Modems, modus apparandi and freedom in America

Somehow me thinks that everything in America, including internet connections would be better than in Europe. That thinking be disproved on every network I have yet tried to link
up with on my computer since arriving in America on July 31, 2011.

Who’s network am I intended to link up with? Whose network am I on? I have family here, that is a blood link. Yet, I have not been able to link up my laptop to any of their computers. Everyone has wireless but no one knows their own access code. Everyone is linked up by a 3rd party. Even on the Amtrak train there was no Wi-Fi, and every station I passed through had wireless systems which I tried to link up with, to no avail! Every unsecured system asked a password or identification which would be passed on to the owner of the network, for approval, which never happened while I had connection.

It all makes me think of my upbringing and a conversation we had this morning with a mother peer of my sister: Does the conservative’s way of setting boundaries, establishing rule and authority reach what it sets out to do? Do children of conservative Christians become Christians themselves? Are the “bad apples” really so bad or only struggling to find their own voices, be their own bosses by trial and error? Are the parents who continually come in, pick up the pieces and chastise the children teaching them to be independent? Were these parents also raised by picking up the pieces of their children’s mistakes, thereby creating freedom and liberty, with love, Christian principles and justice in these people? Is it a random happening, only occurring with some certain chosen people, does it follow bloodlines or are there certain karmic rules which determine upon whom favour falls?
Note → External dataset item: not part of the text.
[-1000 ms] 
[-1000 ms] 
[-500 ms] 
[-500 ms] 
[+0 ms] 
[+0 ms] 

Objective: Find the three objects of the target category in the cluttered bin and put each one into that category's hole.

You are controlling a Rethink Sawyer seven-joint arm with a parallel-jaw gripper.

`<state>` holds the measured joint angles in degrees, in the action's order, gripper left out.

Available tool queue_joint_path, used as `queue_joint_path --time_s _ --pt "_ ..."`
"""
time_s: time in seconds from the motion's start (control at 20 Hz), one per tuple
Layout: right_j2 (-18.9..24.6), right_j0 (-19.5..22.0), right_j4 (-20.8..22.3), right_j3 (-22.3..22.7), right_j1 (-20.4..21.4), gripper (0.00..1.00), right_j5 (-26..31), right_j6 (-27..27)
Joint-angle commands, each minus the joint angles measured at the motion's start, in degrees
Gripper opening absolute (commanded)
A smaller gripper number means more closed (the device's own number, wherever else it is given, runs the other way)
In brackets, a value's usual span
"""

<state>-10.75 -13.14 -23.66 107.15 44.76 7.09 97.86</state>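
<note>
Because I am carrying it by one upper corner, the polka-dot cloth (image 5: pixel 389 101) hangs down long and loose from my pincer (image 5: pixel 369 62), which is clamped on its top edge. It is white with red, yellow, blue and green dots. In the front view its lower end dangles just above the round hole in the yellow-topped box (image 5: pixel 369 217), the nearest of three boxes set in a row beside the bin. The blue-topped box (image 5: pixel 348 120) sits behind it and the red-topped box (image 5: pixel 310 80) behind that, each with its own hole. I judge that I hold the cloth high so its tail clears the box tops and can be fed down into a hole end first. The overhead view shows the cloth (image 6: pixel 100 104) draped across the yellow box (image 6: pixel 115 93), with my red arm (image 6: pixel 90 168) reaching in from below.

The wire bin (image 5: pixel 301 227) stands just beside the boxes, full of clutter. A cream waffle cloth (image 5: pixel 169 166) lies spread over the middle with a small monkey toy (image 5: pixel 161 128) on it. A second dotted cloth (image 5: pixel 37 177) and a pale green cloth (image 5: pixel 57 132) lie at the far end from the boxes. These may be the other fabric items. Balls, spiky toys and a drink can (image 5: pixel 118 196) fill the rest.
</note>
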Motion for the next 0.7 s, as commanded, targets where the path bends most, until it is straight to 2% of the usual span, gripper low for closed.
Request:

These are all questions I ask when coming back to my roots. I can write you a whole list of blessings and things which have happened upon which favour has befallen me since I came and I will end this blog log by doing that. I do not wish to choose to be victim of the misfortune of my son’s 2x leukaemia diagnosis and treatment (lasting a total of 4 years out of his 19) or my divorce (now 4 years behind me). I choose to be a Queen, a Conqueror, a Holy Mother, a person who is following Christ’s example, a missionary, a peace-maker, a likeness of Christ and the holiest people alive.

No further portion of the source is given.